Work order: When the line containing "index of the" appears in the data below, begin copying there and stop only after the line containing "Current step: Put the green".

Data listing:
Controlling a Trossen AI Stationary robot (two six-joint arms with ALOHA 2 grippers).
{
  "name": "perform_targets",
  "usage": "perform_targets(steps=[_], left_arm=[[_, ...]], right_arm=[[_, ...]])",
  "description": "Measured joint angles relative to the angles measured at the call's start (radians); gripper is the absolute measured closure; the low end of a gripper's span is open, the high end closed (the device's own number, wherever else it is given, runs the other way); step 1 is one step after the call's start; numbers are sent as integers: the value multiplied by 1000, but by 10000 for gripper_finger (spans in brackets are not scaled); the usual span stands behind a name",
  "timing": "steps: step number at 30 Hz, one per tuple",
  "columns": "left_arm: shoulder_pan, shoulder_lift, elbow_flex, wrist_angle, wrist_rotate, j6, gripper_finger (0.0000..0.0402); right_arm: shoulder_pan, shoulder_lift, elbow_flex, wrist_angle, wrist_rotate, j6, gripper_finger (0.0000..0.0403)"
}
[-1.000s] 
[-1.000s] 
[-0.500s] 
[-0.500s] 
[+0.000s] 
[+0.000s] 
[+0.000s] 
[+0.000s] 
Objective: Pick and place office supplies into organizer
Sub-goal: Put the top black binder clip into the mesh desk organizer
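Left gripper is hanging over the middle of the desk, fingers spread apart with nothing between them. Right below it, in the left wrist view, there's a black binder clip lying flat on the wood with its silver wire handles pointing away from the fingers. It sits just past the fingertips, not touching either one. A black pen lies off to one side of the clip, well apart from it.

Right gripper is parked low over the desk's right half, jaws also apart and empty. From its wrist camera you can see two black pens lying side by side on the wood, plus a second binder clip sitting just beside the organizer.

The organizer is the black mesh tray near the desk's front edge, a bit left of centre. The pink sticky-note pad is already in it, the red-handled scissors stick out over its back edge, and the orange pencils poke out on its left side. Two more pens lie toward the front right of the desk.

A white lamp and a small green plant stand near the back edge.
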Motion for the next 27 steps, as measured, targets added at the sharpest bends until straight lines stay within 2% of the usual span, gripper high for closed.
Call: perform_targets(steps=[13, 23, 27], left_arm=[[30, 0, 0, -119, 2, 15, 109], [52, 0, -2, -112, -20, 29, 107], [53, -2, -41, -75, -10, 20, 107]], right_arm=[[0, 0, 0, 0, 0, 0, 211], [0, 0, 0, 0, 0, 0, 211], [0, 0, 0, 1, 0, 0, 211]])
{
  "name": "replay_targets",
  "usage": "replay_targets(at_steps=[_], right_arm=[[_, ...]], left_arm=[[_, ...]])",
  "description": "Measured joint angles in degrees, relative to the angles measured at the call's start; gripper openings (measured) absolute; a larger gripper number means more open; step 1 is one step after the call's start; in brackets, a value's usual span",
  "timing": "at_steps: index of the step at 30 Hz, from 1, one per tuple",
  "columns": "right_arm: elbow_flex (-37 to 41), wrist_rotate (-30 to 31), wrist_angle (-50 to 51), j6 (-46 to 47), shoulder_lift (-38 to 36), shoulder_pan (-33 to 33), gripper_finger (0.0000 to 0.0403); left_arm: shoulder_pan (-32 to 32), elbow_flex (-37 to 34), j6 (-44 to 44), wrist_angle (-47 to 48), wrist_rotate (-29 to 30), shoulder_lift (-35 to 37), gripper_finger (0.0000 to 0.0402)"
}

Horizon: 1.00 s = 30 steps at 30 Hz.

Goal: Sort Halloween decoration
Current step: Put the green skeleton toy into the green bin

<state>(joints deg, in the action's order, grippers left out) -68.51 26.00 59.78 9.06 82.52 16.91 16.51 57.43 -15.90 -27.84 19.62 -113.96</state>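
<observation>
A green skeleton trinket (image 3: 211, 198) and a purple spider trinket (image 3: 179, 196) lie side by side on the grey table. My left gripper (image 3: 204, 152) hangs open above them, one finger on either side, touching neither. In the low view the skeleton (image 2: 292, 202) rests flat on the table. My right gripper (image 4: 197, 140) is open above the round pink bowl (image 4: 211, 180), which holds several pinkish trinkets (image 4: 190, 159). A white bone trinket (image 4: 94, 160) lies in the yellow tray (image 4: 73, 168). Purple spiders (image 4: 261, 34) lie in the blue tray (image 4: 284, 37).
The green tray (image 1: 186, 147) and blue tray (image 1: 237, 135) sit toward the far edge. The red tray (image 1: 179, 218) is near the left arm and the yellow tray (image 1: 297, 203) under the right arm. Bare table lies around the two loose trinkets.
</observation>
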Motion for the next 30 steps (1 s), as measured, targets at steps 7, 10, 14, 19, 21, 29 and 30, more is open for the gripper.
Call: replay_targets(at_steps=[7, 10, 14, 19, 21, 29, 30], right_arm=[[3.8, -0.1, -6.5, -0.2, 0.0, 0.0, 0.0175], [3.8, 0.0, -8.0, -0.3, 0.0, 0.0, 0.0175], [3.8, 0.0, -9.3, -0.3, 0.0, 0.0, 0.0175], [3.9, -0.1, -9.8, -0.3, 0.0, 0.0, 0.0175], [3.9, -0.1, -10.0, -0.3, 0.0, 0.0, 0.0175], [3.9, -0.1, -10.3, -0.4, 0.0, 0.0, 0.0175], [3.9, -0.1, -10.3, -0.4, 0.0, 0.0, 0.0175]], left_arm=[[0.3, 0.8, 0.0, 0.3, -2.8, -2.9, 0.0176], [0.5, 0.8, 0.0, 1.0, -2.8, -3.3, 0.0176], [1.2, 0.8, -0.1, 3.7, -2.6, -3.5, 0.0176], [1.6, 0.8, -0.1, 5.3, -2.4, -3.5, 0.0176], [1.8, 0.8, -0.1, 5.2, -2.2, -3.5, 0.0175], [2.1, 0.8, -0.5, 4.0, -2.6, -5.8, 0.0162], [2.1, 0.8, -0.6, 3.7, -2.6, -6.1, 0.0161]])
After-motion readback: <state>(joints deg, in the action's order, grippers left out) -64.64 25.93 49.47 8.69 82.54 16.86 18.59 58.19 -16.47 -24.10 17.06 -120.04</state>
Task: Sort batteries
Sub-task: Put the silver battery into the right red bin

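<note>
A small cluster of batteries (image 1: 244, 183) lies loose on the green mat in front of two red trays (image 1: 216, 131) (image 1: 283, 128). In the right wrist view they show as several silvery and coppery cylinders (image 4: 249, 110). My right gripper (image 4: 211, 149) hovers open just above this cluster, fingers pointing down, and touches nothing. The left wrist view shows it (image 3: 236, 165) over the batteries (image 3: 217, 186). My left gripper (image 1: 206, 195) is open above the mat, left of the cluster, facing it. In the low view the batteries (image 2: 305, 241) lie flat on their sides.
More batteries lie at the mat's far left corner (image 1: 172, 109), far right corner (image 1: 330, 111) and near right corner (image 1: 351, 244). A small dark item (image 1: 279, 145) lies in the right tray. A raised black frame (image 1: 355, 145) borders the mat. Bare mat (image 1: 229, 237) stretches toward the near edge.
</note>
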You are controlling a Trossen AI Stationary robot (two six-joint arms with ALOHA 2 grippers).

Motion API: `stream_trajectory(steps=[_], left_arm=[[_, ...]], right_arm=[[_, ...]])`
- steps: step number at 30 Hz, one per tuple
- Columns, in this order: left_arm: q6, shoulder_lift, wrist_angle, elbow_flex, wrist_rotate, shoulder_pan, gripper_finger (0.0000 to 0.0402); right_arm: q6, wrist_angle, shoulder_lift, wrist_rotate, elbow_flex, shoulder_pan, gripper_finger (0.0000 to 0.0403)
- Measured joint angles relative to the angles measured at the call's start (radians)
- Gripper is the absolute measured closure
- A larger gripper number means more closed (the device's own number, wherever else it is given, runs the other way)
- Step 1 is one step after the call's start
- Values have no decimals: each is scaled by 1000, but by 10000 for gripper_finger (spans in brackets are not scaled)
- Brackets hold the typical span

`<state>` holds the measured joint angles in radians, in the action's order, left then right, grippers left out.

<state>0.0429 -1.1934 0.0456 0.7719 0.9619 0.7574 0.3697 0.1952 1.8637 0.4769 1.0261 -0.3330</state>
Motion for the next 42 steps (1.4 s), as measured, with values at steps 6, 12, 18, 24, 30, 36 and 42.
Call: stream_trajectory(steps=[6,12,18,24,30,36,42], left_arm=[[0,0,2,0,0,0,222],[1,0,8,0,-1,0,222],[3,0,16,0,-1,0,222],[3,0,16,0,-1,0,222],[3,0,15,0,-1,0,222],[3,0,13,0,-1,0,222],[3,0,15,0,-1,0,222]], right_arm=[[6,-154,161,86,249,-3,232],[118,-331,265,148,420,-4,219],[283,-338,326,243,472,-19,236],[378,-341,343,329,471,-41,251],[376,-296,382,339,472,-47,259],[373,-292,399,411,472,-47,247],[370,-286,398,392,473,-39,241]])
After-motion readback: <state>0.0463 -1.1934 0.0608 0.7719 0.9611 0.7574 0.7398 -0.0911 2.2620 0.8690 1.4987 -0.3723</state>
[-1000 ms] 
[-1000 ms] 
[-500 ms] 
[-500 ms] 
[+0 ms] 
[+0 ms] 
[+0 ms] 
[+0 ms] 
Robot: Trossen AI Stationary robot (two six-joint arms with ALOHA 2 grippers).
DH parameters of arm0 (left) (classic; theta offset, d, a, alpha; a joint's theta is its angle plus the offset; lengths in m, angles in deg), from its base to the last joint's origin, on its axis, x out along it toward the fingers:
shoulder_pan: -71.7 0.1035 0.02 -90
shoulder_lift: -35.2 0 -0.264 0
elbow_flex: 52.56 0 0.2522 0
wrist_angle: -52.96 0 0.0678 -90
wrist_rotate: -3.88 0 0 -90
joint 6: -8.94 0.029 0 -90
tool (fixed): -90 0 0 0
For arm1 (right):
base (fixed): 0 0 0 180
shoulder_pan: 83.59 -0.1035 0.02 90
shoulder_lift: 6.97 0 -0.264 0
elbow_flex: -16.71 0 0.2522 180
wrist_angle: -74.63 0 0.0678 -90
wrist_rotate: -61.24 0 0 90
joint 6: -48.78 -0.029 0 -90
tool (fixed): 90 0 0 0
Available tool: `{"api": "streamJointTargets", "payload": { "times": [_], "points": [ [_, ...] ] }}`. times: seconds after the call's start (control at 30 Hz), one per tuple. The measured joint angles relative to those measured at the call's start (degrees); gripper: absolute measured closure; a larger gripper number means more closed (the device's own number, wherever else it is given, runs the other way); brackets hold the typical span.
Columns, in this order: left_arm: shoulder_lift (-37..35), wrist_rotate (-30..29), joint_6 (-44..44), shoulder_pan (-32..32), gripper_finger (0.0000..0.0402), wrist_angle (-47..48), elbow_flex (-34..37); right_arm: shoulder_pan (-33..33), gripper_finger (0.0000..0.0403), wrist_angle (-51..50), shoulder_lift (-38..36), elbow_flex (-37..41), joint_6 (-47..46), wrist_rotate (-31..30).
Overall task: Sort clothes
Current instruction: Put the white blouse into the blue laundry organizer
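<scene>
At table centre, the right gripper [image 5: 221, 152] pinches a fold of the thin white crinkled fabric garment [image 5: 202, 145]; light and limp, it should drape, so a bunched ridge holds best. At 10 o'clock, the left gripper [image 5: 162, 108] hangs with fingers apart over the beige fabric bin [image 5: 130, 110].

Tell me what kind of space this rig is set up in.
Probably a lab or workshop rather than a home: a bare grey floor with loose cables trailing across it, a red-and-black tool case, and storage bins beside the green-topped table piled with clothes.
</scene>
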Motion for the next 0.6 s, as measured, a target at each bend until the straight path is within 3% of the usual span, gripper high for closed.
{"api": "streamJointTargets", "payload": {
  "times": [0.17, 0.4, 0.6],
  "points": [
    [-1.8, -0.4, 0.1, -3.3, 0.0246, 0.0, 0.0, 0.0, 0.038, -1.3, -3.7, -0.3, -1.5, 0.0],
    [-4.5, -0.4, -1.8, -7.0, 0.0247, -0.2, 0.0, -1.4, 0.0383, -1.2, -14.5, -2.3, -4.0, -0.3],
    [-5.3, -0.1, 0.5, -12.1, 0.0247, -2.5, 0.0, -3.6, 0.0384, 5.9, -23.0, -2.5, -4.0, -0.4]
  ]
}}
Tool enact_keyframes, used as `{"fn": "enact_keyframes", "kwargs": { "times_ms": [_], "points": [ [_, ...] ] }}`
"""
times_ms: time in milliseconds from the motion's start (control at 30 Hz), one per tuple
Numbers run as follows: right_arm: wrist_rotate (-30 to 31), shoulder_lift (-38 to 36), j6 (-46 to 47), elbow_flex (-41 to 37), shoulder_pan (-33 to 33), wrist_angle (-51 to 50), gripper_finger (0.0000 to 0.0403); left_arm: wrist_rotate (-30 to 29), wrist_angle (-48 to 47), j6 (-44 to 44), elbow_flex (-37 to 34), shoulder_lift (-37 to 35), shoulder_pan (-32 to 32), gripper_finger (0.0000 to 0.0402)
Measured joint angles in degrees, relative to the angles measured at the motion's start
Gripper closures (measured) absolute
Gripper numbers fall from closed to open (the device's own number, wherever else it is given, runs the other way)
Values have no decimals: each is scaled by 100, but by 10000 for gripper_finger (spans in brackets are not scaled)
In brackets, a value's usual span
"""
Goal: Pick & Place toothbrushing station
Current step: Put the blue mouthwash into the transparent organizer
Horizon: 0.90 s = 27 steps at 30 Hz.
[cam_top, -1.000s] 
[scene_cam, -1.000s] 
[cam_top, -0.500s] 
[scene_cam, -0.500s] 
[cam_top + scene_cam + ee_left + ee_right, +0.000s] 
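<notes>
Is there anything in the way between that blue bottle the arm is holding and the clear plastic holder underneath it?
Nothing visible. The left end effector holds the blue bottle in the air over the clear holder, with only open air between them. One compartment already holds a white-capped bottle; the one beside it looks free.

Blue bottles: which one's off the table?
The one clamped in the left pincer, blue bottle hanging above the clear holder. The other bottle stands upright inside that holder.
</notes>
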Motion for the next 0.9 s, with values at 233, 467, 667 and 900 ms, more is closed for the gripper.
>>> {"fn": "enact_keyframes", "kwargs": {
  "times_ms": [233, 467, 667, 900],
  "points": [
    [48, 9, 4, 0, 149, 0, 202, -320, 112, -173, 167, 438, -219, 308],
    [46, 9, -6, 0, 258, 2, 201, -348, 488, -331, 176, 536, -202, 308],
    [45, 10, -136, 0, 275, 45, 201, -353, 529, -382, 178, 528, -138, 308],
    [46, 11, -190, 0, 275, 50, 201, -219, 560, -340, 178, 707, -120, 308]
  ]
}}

Result for this exercise:
  "timing": "at_steps: index of the step at 30 Hz, from 1, one per tuple",
  "columns": "right_arm: elbow_flex (-37 to 41), wrist_rotate (-30 to 31), wrist_angle (-50 to 51), j6 (-46 to 47), shoulder_lift (-38 to 36), shoulder_pan (-33 to 33), gripper_finger (0.0000 to 0.0403); left_arm: shoulder_pan (-32 to 32), elbow_flex (-37 to 34), j6 (-44 to 44), wrist_angle (-47 to 48), wrist_rotate (-29 to 30), shoulder_lift (-35 to 37), gripper_finger (0.0000 to 0.0402)"
}

Horizon: 1.00 s = 30 steps at 30 Hz.

Goal: Sort Halloween decoration
Current step: Put the green skeleton toy into the green bin

This output contains the full answer.